Gone is the nautical theme, along with the fishing nets, boat wheel and seafood-centric menu.

Yankee Pier at Santana Row in San Jose was put out to sea this summer, then underwent a renovation and was re-christened Lark Creek Blue.

The vibe is now less kitschy and more sophisticated with dark wood tables, leather chairs, blue-hued walls, and striking drum lights in the dining room.

You’ll still find plenty of seafood on the menu, all of it adhering to the Monterey Bay Aquarium’s “Seafood Watch” guide. But so much more, too, including Angus beef carpaccio with nori flakes ($11.50) , a 12-ounce Marin Sun Farms grass-fed ribeye ($39) and Bellwether Farm ricotto ravioli with confit tomatoes and black olives ($16.50).

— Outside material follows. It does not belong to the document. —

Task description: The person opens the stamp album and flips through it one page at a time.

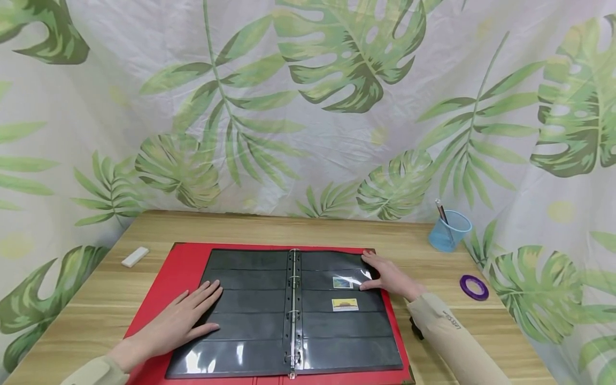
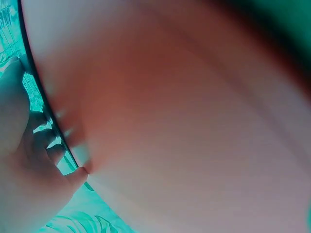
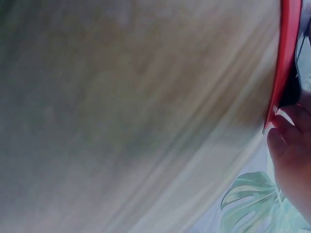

Each evening, a special “classic” dish is offered, too, from Southern fried chicken ($19.50)  on Mondays to Prime rib with Yorkshire pudding ($36) on Saturdays to an old-school crawfish boil ($23.50) on Sundays.

The warm-hued dining room with an open kitchen.

Recently, I was invited as a guest of the restaurant to try Chef Paul Bruno’s food. Bruno was formerly sous chef or executive sous chef at Mon Ami Gabi, Seablue and Michael Mina, all in Las Vegas.